1. Patients reported moderate-good tolerability of wearing the contact lens sensor for continuous IOP monitoring.

2. IOP data from two monitoring sessions were moderately correlated (r=0.59).

Primer: Intraocular pressure (IOP) is the only modifiable risk factor in the development of glaucoma, the second most common cause of blindness in the world. Currently, IOP is measured in the office using Goldmann applanation tonometry, a technique that involves placement of a probe against a patient’s cornea. IOP is then measured by matching the pressure applied by the probe with the pressure present within the eye. However, this technique faces one major problem: the IOP of the human eye is constantly fluctuating. Thus, it remains unclear whether static measurements taken in the office are truly representative of a patient’s average IOP. Nevertheless, given the lack of alternatives, current management decisions continue to depend largely on these uncertain IOP measurements. This has driven researchers to search for an improved method of assessing IOP. A contact lens sensor (CLS) for continuous IOP monitoring was recently developed. The oxygen-permeable soft contact lens detects changes in corneal curvature which can then be correlated with intraocular pressure. However, studies have not rigorously assessed this device for safety, tolerability, and reproducibility of IOP measurements until now.

 Background reading: 

1. Wireless contact lens sensor for intraocular pressure monitoring: assessment on enucleated pig eyes. [Acta Ophthalmol]

2. Continuous intraocular pressure monitoring with a wireless ocular telemetry sensor: initial clinical experience in patients with open angle glaucoma [Br J Ophthalmol]

This [prospective cohort] study: 40 patients with established or suspected glaucoma were studied. A CLS was placed into one eye of each subject and the IOP monitored over 24 hours. After 24 hours, the patient returned, the CLS was removed, and another exam was administered to assess for any adverse reactions to the CLS. Patients also completed a survey regarding their comfort with the CLS. To assess for data reproducibility, the same monitoring protocol was repeated again for each patient one week later.

38 of 40 patients reported adverse events, only 5 of which were marked as severe. The most common complaint was blurry vision (82% of patients) followed by conjunctival irritation (80%). Further, patients reported moderate-to-good tolerability. Correlation between the 2 sessions was moderate (r=0.59), suggesting good reproducibility of the IOP recordings. Finally, there was also no difference in adverse events or survey scores for tolerability between those with established glaucoma compared with those with suspected glaucoma.

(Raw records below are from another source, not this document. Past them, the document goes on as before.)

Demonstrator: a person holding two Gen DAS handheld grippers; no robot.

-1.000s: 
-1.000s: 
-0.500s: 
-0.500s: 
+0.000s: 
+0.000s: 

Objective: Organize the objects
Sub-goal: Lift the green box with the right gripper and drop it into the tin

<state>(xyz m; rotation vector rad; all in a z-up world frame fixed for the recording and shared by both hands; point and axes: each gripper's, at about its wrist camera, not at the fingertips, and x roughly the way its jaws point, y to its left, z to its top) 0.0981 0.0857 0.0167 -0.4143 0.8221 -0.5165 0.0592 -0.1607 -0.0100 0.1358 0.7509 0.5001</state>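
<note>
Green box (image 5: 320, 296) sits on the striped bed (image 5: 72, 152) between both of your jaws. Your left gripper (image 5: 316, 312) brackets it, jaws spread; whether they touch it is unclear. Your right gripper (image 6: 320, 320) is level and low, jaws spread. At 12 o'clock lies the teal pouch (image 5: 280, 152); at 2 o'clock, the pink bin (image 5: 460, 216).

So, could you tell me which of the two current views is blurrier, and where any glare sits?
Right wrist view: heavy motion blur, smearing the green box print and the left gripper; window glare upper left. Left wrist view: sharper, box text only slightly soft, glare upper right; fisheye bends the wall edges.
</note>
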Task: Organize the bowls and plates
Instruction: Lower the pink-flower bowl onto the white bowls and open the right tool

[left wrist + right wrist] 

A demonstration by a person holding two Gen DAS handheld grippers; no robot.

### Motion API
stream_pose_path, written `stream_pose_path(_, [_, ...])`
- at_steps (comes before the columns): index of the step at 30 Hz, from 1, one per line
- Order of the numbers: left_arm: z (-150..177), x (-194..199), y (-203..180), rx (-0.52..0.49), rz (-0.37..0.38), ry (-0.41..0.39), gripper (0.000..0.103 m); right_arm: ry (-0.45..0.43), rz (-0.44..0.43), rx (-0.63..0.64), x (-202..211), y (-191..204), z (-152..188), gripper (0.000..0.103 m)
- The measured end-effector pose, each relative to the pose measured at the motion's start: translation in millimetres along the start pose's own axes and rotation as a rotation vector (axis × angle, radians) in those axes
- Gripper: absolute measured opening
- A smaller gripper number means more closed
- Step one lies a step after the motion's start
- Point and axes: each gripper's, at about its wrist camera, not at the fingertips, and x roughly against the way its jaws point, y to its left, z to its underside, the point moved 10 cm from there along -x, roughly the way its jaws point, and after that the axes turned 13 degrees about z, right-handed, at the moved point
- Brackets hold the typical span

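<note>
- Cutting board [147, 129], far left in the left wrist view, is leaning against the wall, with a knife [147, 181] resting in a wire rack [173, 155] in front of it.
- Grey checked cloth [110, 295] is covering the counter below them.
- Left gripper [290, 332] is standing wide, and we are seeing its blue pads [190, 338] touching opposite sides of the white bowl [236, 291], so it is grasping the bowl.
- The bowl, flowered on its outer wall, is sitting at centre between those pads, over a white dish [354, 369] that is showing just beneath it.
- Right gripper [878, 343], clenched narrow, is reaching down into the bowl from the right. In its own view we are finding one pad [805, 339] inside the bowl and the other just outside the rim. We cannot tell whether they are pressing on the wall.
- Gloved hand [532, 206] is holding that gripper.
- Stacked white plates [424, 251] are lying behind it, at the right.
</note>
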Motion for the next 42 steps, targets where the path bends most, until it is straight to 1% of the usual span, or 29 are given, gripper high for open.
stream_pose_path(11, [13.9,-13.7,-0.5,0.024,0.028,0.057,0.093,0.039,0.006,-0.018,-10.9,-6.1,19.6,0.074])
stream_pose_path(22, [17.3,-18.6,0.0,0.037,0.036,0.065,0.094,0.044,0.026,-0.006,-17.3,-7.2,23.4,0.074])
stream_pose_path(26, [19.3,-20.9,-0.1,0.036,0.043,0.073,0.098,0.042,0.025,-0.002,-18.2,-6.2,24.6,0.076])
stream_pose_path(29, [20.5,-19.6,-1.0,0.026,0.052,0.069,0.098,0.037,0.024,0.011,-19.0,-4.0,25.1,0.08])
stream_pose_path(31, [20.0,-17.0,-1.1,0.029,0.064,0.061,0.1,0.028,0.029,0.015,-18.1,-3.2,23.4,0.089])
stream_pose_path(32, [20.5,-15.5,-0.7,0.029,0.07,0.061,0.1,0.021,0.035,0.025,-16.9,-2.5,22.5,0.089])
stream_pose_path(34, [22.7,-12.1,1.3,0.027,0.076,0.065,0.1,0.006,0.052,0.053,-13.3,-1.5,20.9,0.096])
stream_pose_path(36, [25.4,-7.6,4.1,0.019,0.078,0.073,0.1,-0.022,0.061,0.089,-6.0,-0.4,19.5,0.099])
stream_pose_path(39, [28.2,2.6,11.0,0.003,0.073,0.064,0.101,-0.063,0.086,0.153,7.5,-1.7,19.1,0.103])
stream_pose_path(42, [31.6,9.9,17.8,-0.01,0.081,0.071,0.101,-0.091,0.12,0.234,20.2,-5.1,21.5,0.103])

In sum: The findings of this study suggest that the CLS device is safe for use in patients. While a substantial number of adverse events were reported, these were generally mild and transient in nature. Further, the survey results illustrate that patients would be willing to wear the CLS if medically needed for IOP measurement. Most importantly, measurements appear to be fairly reproducible with r = 0.59, suggesting that the CLS may provide a consistency to IOP measurements not afforded by the current technique used in practice.

Strengths of this study include the use of both patients with established and suspected glaucoma, thereby allowing a comparison of these two clinically relevant groups. The large number of patients in the study also increases its validity. However, weaknesses include the lack of a non-glaucomatous group within the cohort. Thus, there remain questions regarding reproducibility and accuracy of IOP measurements in populations with IOP close to or within normal range. In addition, the authors utilized only 2 monitoring sessions in this study. Additional monitoring sessions could provide more information regarding reproducibility and may have lent strength to this study’s correlation coefficient. Finally, the study was limited by its short duration. Further studies are needed to assess the long-term tolerability and safety of CLS before it can be implemented into wider clinical practice.  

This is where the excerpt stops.